Sixteen children who had normal cerebral fetal MRI or mild anomalies (eg, minor ventriculomegaly or posterior fossa arachnoid cyst) were followed up trough postnatal ages of 16 and 22 months. All were clinically and neurologically normal.

4. Discussion

Since its introduction as an adjunct tool in prenatal diagnosis,[1] MRI has been used for its superior contrast and spatial resolution to assess brain abnormalities suspected in prenatal sonography.[1114] In spite of the better anatomic imaging, MRI has limitations due to artifacts produced by fetus movements.[15] Progressive technical developments like ultrafast sequences (fast spin-eco, HASTE, and echo-planar imaging) allowed high-quality MRI.[16] 3 T MRI scanners opened new horizons and challenges especially in pediatric imaging[17] provided by their theoretical high-resolution images with faster acquisitions. The increased field strength could therefore be used to obtain high-quality images of complex anatomical features of the fetus.[18,19] This encouraged us to evaluate the performance of a 3 T scanner for imaging the fetal brain.
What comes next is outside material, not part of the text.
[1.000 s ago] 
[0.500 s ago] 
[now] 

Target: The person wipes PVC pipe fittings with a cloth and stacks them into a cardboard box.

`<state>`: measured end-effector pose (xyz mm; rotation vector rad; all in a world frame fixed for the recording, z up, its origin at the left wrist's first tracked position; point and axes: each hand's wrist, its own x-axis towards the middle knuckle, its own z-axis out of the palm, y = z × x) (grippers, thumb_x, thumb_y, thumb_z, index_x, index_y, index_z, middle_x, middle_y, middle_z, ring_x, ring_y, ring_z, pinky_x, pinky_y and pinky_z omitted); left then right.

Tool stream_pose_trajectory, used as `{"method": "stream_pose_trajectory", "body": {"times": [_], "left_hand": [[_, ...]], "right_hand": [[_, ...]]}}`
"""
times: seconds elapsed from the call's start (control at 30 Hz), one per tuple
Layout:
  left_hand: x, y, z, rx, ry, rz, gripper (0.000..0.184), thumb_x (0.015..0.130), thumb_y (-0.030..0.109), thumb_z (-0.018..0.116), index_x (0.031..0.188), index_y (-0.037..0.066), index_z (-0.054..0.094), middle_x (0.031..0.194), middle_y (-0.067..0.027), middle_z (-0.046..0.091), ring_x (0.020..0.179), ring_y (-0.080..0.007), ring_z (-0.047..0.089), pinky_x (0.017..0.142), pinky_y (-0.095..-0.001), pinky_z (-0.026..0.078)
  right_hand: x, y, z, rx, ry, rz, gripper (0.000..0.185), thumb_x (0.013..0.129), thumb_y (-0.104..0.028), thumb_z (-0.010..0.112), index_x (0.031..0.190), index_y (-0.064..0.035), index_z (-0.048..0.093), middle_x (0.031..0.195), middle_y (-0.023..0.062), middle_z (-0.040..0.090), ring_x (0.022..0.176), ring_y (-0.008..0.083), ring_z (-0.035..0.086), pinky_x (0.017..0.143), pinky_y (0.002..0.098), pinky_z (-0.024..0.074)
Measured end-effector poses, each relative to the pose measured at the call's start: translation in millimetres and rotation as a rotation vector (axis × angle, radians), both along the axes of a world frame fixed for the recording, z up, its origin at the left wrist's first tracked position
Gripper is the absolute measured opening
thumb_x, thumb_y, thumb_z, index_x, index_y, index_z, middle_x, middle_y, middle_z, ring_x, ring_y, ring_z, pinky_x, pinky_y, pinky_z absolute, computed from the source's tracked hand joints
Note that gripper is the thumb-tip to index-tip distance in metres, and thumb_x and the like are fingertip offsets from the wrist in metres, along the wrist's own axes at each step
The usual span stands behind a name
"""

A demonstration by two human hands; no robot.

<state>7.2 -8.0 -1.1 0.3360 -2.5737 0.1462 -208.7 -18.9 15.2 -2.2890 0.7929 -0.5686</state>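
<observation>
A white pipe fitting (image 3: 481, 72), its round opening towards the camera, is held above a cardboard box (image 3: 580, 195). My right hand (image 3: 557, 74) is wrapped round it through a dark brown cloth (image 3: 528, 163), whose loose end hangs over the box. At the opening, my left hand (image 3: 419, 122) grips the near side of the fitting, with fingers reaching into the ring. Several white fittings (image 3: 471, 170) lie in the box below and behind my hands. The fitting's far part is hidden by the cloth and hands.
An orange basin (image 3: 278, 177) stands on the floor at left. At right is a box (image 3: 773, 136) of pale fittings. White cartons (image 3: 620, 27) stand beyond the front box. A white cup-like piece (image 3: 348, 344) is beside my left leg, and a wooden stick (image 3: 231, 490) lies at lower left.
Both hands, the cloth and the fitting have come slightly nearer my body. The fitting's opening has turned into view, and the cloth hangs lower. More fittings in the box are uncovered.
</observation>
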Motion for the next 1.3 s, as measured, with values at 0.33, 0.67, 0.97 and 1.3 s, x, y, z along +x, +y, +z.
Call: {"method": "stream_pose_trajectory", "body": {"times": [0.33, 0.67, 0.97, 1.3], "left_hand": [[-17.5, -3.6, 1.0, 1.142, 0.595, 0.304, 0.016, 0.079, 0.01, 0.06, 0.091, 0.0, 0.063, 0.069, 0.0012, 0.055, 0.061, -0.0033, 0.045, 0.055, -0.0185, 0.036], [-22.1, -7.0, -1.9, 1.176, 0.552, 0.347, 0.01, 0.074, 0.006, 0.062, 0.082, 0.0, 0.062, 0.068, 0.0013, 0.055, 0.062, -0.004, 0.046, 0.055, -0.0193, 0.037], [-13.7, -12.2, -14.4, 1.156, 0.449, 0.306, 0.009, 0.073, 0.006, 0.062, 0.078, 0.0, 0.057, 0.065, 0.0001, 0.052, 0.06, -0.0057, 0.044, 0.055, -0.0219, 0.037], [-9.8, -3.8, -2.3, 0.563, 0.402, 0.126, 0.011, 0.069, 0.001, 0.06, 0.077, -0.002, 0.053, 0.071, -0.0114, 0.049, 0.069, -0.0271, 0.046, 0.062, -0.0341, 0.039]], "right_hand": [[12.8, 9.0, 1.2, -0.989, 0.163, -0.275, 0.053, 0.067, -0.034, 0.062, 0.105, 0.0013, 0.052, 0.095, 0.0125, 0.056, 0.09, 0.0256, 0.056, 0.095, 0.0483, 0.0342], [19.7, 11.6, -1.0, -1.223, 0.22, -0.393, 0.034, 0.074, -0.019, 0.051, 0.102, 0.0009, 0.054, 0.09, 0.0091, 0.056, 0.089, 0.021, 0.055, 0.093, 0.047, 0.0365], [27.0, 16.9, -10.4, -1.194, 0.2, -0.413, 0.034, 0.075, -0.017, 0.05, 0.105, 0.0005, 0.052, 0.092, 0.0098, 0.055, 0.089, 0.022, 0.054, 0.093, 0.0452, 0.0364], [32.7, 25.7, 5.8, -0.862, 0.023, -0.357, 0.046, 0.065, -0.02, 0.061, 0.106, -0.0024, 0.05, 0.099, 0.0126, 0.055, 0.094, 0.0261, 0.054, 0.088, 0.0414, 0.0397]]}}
In our series, 3 T MRI was performed without complications and able to establish a diagnosis. Contrary to the expected gain in time of acquisition of the sequences at 3 T scanners, the main inconvenience that we found was the longer time of acquisition (75 seconds for each plane of the space). This was a disadvantage because it could allow artifacts due to movements of the fetus. To illustrate this, it is worth mentioning that our 1.5 T MRI scanner was able to perform 5 slices T2 HASTE sequences in 10 seconds. This difference might be explained by adjustments and specific absorption rate (SAR) management performed by the MRI software. In fact, the SAR level can be adjusted from low to high; with a lower SAR level, the system automatically increases the number of slice packages to enable more heat dissipation. This consequently increases the acquisition time.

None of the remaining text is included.